(Stored data)

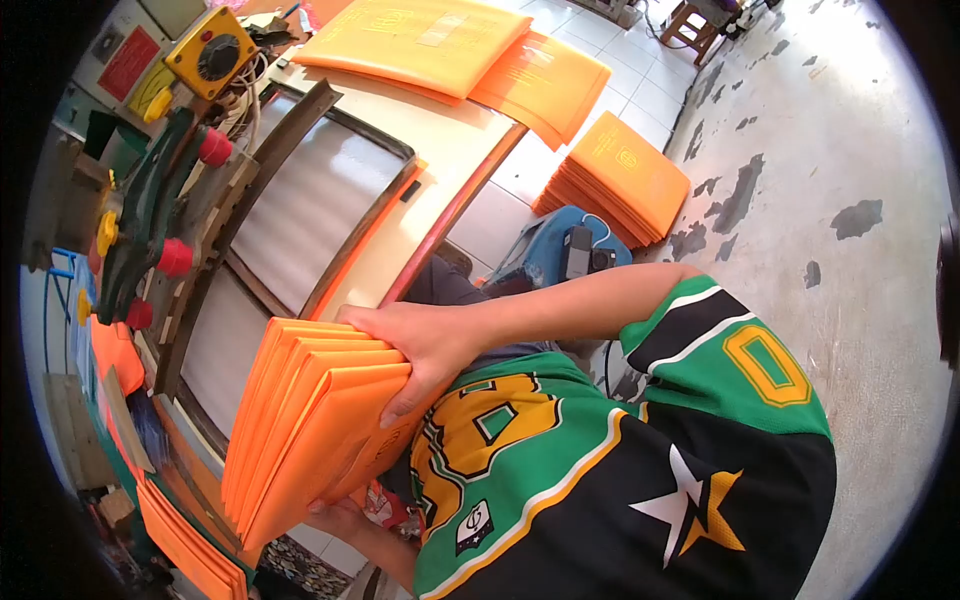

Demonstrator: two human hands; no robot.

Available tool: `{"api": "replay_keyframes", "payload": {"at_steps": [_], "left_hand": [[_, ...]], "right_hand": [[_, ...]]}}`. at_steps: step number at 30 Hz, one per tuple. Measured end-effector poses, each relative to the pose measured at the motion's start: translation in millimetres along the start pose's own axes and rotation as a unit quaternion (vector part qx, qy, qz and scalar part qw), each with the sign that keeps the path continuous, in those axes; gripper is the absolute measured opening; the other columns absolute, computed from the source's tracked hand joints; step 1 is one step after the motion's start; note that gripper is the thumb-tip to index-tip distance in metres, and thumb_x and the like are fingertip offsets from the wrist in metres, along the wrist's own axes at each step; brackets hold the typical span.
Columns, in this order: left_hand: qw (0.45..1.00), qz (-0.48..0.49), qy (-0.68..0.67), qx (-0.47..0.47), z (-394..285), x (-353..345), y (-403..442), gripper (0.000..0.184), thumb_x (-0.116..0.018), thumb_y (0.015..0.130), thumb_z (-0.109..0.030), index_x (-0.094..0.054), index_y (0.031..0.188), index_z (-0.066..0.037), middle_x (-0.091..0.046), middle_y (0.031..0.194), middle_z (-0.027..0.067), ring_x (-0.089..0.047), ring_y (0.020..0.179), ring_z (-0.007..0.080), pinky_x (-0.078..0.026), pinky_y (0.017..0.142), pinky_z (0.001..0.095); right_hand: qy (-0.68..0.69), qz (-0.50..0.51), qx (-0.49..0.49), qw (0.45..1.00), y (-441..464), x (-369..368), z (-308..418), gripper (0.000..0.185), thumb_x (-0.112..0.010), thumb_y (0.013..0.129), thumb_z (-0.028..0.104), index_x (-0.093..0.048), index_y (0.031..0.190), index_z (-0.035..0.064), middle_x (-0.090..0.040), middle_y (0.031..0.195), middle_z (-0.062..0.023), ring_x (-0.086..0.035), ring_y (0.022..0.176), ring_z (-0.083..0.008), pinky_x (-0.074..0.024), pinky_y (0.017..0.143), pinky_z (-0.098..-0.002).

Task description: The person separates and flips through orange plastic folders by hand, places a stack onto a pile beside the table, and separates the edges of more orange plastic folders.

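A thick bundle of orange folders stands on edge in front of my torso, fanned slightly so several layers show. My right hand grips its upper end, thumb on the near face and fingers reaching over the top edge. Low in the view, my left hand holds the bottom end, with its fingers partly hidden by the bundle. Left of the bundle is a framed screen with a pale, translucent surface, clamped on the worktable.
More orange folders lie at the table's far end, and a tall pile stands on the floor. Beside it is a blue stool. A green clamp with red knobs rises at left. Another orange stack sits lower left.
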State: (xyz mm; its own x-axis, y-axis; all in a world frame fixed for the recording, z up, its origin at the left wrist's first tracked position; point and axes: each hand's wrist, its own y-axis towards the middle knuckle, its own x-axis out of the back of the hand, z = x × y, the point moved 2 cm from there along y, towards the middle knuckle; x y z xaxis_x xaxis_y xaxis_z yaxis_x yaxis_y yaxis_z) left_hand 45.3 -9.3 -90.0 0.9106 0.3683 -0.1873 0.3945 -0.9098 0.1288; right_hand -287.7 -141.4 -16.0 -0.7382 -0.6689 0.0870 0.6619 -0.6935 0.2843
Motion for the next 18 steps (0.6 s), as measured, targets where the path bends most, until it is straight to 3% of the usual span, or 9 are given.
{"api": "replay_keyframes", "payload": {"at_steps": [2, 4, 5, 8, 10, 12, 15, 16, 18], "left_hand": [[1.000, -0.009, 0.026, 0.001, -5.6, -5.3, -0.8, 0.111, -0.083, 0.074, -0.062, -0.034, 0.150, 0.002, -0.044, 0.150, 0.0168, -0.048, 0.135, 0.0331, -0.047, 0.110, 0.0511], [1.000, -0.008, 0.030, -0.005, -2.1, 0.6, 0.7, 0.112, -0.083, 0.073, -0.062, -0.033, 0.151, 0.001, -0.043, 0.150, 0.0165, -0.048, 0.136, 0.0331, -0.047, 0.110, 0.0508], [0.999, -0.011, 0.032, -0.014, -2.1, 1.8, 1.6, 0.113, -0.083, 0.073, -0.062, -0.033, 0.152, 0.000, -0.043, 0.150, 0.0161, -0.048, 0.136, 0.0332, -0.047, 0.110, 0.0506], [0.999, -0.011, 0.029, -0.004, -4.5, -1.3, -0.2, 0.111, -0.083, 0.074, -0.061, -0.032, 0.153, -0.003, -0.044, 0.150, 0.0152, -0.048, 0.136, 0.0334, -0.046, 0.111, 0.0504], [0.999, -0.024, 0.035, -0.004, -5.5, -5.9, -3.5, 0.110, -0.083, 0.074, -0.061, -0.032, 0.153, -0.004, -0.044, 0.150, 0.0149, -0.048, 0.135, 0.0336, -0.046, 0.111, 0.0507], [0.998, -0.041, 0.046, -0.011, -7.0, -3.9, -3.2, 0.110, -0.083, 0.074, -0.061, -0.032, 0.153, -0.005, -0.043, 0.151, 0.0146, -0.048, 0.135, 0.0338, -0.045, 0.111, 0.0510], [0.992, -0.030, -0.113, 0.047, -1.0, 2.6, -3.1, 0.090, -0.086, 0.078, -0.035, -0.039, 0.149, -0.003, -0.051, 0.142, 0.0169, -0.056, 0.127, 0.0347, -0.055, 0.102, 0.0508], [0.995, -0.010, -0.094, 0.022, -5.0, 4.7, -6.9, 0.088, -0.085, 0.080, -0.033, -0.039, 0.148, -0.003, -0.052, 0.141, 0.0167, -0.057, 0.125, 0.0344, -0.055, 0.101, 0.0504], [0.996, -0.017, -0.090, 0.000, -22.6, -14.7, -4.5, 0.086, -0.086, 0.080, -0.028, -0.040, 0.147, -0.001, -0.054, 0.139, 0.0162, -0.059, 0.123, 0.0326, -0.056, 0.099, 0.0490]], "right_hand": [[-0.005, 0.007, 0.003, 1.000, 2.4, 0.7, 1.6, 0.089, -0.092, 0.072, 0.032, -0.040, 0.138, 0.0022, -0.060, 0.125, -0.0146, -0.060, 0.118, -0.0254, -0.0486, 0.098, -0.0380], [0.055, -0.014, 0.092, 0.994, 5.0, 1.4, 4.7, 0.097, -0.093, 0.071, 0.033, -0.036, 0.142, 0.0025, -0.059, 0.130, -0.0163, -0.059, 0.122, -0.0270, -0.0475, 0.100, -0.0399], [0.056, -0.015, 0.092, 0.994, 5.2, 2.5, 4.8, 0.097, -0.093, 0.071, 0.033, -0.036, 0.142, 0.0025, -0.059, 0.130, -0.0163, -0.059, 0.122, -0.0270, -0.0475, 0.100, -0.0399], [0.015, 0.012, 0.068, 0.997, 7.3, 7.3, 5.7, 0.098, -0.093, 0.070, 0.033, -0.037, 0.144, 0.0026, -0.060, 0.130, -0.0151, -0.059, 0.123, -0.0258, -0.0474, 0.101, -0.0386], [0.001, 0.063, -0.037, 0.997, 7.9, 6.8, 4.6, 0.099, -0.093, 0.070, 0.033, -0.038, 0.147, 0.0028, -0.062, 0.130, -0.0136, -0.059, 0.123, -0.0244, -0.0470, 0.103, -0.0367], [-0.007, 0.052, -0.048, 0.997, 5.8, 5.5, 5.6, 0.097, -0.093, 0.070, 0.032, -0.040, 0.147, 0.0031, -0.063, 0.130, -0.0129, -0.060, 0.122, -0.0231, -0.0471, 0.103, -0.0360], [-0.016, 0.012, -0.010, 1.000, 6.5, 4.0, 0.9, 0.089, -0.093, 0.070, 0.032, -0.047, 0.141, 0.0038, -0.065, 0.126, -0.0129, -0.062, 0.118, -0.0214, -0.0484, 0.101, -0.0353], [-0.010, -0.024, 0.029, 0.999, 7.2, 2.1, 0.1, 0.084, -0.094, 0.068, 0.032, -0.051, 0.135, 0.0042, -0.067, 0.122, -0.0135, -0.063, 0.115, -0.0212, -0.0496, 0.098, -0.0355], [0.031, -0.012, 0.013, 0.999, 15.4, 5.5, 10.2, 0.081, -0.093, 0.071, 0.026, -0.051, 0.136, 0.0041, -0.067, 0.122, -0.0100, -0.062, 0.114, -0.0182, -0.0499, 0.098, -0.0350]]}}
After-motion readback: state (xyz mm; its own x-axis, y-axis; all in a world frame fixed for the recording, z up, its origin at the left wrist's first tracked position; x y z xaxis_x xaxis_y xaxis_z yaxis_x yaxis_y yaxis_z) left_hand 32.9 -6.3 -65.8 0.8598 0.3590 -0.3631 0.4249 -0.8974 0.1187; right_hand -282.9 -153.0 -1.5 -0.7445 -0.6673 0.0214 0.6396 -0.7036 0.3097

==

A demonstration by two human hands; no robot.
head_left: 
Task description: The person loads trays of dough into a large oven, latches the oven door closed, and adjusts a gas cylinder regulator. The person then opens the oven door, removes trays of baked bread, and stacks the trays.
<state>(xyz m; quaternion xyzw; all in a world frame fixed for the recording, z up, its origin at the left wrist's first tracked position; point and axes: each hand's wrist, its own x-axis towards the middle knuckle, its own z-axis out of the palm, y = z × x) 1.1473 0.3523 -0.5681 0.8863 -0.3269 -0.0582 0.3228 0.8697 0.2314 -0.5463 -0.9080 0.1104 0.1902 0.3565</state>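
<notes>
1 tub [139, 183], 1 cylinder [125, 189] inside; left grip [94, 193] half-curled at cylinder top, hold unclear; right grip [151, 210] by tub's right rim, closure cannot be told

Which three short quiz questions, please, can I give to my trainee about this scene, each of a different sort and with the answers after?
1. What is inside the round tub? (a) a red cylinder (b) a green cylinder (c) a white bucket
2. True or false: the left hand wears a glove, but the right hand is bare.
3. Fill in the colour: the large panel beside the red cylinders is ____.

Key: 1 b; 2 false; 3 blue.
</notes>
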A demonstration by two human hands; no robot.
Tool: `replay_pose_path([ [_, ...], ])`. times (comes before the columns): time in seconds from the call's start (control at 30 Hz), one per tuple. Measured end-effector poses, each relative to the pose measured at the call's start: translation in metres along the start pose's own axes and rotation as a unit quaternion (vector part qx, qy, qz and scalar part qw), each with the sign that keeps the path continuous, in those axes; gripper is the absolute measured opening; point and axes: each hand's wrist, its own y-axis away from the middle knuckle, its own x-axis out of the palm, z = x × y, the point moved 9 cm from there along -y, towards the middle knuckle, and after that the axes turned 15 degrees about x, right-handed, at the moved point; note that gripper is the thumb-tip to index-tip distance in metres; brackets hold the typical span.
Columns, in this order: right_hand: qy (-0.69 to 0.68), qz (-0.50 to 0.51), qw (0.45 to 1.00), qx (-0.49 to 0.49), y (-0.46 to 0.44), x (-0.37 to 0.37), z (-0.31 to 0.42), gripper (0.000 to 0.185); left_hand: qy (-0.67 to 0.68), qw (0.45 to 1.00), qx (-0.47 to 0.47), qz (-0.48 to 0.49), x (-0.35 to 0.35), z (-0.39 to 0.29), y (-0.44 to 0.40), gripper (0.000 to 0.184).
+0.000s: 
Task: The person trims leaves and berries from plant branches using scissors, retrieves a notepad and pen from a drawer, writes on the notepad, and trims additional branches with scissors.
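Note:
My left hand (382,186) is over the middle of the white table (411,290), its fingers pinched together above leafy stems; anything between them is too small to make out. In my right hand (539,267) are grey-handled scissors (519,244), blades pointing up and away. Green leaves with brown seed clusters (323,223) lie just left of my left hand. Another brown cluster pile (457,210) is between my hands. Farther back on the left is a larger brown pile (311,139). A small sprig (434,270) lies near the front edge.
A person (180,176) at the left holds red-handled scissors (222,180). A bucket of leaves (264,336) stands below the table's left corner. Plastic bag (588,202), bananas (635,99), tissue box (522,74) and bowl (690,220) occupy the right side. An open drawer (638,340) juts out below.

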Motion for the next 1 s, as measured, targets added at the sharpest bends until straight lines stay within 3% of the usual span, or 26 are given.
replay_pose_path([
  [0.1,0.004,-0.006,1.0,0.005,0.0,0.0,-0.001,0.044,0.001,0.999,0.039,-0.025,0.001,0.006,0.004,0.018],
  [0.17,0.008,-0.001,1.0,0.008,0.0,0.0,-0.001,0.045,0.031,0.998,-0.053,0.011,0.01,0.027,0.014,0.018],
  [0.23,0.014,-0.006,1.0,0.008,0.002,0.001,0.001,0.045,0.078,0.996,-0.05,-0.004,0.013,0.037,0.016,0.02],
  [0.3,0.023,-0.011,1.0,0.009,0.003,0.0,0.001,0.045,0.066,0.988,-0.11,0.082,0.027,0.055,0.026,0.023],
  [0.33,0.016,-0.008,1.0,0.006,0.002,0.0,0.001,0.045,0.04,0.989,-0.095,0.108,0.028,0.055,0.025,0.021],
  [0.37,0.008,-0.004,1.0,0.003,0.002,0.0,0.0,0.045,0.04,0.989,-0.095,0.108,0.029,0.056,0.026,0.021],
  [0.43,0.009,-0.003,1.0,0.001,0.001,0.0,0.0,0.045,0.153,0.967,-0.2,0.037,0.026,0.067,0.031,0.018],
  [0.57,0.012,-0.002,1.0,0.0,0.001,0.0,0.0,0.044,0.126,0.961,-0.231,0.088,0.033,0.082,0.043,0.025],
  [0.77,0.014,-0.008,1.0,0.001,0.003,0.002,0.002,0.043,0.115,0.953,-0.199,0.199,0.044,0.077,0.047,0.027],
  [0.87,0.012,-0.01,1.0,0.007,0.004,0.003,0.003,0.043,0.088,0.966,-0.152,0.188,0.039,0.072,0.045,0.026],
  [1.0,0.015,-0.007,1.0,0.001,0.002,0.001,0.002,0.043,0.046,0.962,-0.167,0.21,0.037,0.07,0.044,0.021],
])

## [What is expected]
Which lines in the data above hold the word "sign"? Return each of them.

## [Solution to the exercise]
Available tool: `{"api": "replay_keyframes", "payload": {"at_steps": [_], "left_hand": [[_, ...]], "right_hand": [[_, ...]]}}`. at_steps: step number at 30 Hz, one per tuple. Measured end-effector poses, each relative to the pose measured at the motion's start: translation in millimetres along the start pose's own axes and rotation as a unit quaternion (vector part qx, qy, qz and scalar part qw), each with the sign that keeps the path continuous, in those axes; gripper is the absolute measured opening; the other columns absolute, computed from the source's tracked hand joints; step 1 is one step after the motion's start; note that gripper is the thumb-tip to index-tip distance in metres, and thumb_x and the like are fingertip offsets from the wrist in metres, along the wrist's own axes at each step; brackets hold the typical span.
Tool: `replay_pose_path([ [_, ...], ])`. times (comes before the columns): time in seconds from the call's start (control at 30 Hz), one per tuple. Measured end-effector poses, each relative to the pose measured at the call's start: translation in metres along the start pose's own axes and rotation as a unit quaternion (vector part qx, qy, qz and scalar part qw), each with the sign that keeps the path continuous, in those axes; gripper is the absolute measured opening; point and axes: each hand's wrist, its own y-axis away from the middle knuckle, its own x-axis out of the palm, z = x × y, the point moved 9 cm from there along -y, towards the middle knuckle, and after that the axes turned 15 degrees about x, right-handed, at the moved point; note that gripper is the thumb-tip to index-tip distance in metres; brackets hold the typical span.

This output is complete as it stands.